Mind you, no one else had anything to boast about on this day. Google, which had just fixed numerous security bugs in the Chrome Web browser prior to Pwn2Own, saw Chrome go down as well. MWR Labs, a branch of UK-based MWR InfoSecurity, took down Chrome 25 on Windows 7 by exploiting multiple "zero-day," or unpatched, browser vulnerabilities.
(Excerpt) Read more at zdnet.com ...
They'll do evil no matter to whom, when or where .. they just love evil.
Our hope is built on nothing less than Jesus and His righteousness.
Visit only reputable web sites run by reputable companies. Explore new web sites based upon reviews that you trust.
Only reasonably safe browsing is either from a sandbox, a VM environment you don’t care about infecting (always rollback), or a Linux OS. And of course all while using a hardware and software firewall with proper rules in place.
Ya pays yer money and ya takes ya chances.
Last night I posted an image of Keira Knightly that I had found using Bing.

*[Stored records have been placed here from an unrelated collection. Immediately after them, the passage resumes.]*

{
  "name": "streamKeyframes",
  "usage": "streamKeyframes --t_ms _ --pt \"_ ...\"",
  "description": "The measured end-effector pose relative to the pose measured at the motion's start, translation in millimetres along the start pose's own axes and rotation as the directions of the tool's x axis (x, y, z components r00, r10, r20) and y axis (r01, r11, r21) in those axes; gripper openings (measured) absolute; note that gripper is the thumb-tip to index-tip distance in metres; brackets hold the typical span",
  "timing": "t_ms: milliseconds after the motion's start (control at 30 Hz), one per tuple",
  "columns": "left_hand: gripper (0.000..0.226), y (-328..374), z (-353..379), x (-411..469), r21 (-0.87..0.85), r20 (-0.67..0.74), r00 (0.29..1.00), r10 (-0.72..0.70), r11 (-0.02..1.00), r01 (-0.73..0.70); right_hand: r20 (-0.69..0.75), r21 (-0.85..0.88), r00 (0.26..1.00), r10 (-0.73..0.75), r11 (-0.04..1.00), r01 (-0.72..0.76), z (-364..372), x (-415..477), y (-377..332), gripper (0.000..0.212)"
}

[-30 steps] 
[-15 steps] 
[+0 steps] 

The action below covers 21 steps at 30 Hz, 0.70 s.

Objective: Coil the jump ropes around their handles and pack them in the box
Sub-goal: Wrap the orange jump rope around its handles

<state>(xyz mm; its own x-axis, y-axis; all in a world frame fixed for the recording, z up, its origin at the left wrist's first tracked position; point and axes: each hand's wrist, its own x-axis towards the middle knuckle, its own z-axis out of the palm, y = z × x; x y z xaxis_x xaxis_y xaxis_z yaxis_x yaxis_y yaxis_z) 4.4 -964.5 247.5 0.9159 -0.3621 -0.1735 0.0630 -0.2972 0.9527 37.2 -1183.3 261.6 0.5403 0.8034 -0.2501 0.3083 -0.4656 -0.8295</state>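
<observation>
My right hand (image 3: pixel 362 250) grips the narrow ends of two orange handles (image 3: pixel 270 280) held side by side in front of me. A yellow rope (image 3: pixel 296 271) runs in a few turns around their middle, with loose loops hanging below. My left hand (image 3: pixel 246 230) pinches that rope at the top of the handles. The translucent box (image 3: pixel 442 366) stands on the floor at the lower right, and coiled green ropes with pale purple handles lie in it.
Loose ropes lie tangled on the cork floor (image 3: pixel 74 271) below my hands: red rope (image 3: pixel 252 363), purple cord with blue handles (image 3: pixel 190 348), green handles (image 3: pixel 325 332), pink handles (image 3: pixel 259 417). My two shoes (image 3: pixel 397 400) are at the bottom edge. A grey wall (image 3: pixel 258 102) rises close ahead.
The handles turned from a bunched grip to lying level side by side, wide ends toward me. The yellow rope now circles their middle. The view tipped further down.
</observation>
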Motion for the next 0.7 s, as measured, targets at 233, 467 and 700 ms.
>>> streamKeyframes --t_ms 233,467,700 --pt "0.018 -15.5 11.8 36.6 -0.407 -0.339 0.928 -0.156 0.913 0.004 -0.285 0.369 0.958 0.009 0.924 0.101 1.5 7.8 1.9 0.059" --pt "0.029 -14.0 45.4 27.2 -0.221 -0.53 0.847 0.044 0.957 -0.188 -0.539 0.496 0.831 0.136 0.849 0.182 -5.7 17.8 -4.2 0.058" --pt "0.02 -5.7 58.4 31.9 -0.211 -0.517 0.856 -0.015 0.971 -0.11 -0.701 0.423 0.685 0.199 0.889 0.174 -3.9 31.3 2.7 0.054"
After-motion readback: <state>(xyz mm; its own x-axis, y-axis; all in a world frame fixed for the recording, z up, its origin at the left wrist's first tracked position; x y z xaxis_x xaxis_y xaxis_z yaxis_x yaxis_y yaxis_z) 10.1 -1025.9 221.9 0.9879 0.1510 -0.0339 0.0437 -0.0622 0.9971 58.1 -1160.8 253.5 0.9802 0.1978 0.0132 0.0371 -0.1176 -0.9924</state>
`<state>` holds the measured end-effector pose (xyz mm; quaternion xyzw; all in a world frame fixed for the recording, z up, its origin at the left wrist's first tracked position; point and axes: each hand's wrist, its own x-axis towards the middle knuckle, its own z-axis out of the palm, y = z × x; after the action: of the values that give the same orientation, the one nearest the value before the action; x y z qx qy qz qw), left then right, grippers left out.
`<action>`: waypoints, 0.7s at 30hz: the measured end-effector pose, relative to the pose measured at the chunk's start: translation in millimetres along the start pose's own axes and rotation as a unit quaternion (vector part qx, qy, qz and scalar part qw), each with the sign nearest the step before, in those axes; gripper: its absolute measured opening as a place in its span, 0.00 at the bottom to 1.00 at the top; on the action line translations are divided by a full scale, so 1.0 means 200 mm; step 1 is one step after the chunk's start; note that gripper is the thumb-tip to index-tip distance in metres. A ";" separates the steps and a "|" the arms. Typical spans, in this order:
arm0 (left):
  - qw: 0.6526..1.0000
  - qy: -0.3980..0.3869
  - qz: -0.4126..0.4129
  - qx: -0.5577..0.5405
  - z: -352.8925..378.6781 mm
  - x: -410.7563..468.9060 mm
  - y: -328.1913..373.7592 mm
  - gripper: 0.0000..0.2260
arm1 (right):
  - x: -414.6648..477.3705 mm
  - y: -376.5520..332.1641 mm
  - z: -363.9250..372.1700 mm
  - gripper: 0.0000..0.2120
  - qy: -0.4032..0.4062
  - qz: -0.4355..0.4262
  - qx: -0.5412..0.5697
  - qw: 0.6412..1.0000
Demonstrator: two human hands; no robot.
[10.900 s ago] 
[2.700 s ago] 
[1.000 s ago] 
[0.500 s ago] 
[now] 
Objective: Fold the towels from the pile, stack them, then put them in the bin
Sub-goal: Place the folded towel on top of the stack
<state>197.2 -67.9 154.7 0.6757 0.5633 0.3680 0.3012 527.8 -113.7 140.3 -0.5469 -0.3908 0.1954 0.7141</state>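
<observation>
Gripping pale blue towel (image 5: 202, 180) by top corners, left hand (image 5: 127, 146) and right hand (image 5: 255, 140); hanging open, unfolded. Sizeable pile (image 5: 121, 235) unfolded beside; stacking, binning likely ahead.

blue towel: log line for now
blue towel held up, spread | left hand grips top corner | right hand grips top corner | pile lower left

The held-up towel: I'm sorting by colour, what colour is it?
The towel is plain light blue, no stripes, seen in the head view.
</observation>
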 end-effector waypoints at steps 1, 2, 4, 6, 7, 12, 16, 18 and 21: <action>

About an hour later that image was gone.......and had been replaced by a bawdy (indeed almost obscene) photo of a completely different woman.
How could that happen?
You can’t trust MS.
Wait a minue.
We can’t even edit our own posts on FR. How could someone else get in and change the img src link?
LIKE THERE EVER WAS?......The castle always loses........
When you post a picture, all you really do is post a direction, or an address, to what you believe it the picture you want to appear.
If the source, or the host computer, decides to changes what picture goes in what location, then your picture on FR changes.
They changed it on the other end. That “img src” link you put up referenced a specific picture on someone else’s site. That person didn’t like you linking to their resources so they changed the picture on their end.
Probably the owner of that image noticed that you were stealing their bandwidth by using the image they were hosting. And then they can deliver whatever image they want when the browser requests Keira. It’s possible they have an automatic mechanism for detecting such abuse and replacing it with the bawdy image.
TL;DR You should have saved the image, uploaded it to say imgur and then used that image. Unless you’re very sure the owner doesn’t mind us using a bit o his bandwidth.
Some websites do not like hotlinking to their images. Their admins will intercept your hotlink and re-direct it to ‘usually’ a terse message that says ‘don’t do that anymore’. Some replace the message with a nasty pic that will get you in trouble with your friends and family, especially your mother..........
Take two photos stored on your hard drive and swap their names. This is probably what happened.
As easy as dropping an egg on a tile floor I would think.
So true...I’ve used several, even with firewalls...
They can still hack it if they want to....
someone just took a new image and gave it the same name as your old image and copied it to the same place.
so, when someone’s web browser brought up the image (with the same name) the contents of that file were the new image
It is certainly possible to write browsers that are nearly impossible to attack, but there is little market for them.
I have no idea. Found it using Bing.
No way...Impossible for OSX to go down. At least that’s what we’ve been told by the macbots and apple zealots.
Of course they were saying that even after OSX was the first to lose 3 years in a row!
Oh well, who ever takes security advice from a macbot is an idiot anyway.
Odd this year they didn’t test safari?
Also it’s amazing that they are saying adobe is the most secure platform this year! Wow they have really turned it around.